Hi Hackers
I’d like to start a patch series to add support for DISTINCT in plain aggregate window functions.
PostgreSQL currently rejects cases such as:
---------------------------------------------------------------------------------------------------------
count(DISTINCT x) OVER (PARTITION BY p)
sum(DISTINCT x) OVER ()
---------------------------------------------------------------------------------------------------------
My plan is to implement this incrementally, by frame class and by feature dimension, rather than trying to solve every case in a single patch.
For the first step, I’m posting patches 1-2 only and would appreciate your review on those.
Patch 1 is intentionally very small:
- add parse/deparse plumbing for DISTINCT in plain aggregate window functions
- carry the information through WindowFunc
- preserve it in ruleutils / deparse
- but still reject execution
Patch 1 by itself does not add user-visible execution support, so I think it is best reviewed together with patch 2.
Patch 2 adds the first real executor support:
- plain aggregate window functions only
- single-argument DISTINCT only
- whole-partition frames only
That means support for cases where the frame is effectively the entire partition, for example:
---------------------------------------------------------------------------------------------------------
count(DISTINCT x) OVER (PARTITION BY p)
sum(DISTINCT x) OVER ()
avg(DISTINCT x) OVER (
PARTITION BY p
ROWS BETWEEN UNBOUNDED PRECEDING AND UNBOUNDED FOLLOWING
)
---------------------------------------------------------------------------------------------------------
The executor approach in patch 2 is deliberately conservative:
- collect the partition’s aggregate inputs
- sort and deduplicate them
- feed the distinct values into the aggregate transition function
- finalize once
- reuse the cached result for all rows in the partition
This avoids the much harder moving-frame cases for now.

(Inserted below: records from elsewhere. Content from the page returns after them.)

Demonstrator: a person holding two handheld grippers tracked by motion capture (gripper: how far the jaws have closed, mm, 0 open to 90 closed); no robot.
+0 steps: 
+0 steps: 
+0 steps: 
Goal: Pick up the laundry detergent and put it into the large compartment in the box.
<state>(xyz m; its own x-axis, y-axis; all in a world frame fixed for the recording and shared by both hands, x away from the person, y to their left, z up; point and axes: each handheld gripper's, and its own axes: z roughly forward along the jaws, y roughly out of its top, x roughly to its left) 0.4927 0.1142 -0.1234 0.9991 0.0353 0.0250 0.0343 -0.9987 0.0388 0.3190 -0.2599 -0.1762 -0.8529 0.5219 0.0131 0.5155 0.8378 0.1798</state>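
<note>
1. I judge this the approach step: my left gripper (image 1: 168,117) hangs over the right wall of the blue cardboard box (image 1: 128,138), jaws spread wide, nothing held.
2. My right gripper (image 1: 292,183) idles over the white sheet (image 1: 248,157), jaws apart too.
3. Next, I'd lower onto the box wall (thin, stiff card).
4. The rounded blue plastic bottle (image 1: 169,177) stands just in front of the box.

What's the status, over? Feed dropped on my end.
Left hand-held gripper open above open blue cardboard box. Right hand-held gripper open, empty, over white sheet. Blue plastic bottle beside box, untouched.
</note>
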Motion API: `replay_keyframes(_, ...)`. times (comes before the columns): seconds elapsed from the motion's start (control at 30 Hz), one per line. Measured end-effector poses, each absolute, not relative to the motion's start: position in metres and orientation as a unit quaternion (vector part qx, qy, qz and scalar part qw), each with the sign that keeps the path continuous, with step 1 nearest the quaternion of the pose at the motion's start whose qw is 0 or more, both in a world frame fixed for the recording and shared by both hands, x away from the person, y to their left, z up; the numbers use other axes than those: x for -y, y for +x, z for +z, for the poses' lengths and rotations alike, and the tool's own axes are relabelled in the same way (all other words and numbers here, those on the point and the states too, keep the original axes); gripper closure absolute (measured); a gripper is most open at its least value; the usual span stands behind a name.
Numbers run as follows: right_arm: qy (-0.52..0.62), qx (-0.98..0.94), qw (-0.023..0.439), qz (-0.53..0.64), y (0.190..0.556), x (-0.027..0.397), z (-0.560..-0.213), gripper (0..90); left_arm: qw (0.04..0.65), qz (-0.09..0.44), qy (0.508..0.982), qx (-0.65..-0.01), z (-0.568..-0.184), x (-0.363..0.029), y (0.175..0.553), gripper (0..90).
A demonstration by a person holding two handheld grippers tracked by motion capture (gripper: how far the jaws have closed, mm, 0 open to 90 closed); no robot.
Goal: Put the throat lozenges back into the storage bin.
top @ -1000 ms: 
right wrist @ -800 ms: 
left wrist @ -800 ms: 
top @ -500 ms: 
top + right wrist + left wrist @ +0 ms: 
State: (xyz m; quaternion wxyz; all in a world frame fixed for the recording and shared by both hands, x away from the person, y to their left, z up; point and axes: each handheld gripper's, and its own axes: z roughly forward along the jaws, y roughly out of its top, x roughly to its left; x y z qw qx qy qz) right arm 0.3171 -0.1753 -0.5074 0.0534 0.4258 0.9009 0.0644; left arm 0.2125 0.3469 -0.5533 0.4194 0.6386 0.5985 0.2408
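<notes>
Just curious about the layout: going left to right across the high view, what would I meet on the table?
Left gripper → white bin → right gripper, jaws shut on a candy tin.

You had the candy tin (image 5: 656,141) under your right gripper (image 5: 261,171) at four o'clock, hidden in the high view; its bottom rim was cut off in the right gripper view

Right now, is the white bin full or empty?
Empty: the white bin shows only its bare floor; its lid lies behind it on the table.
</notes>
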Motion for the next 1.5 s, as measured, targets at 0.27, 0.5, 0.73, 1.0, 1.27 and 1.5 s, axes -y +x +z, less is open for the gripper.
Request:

My proposed overall roadmap is below:
Patch 1
- parse/deparse plumbing only
- allow DISTINCT to be represented on plain aggregate window functions
- preserve it through deparse / view definition
- still reject execution
Patch 2
- executor support for whole-partition frames
- plain aggregate window functions only
- single-argument DISTINCT only
- sort-and-dedup implementation
Patch 3
- executor support for non-shrinking frames
- frames starting at UNBOUNDED PRECEDING with no EXCLUDE
- incremental hash-based seen-set
- covers default ORDER BY frame and supported ... CURRENT ROW / ... FOLLOWING cases
Patch 4
- executor support for sliding ROWS frames
- refcounted DISTINCT state
- add/remove distinct contributions as rows enter and leave the frame
- fallback to restart/recompute for aggregates without inverse transition support
Patch 5
- extend the sliding DISTINCT machinery to sliding RANGE and GROUPS
- keep the same refcounted model
- no EXCLUDE yet
Patch 6
- support EXCLUDE clauses
- likely correctness-first, with restart/recompute where incremental maintenance is too awkward
Patch 7
- support multi-argument DISTINCT
- upgrade DISTINCT keys from single datum to tuple/composite key representation
Patch 8
- support aggregate ORDER BY inside window aggregates
- left until last because it is orthogonal to frame-shape support and substantially complicates both parse representation and executor behavior
In short, the roadmap is:
- plumbing
- whole-partition
- non-shrinking
- sliding ROWS
- sliding RANGE / GROUPS
- EXCLUDE
- multi-arg DISTINCT
- aggregate ORDER BY
For this posting, I’d especially appreciate feedback on:
- whether patch 1 + patch 2 is a reasonable first split
- whether whole-partition-only executor support is a good first executable step
- whether the proposed long-term breakdown seems sensible
Thanks in advance for any review or comments.
Best regards,
Haibo Yan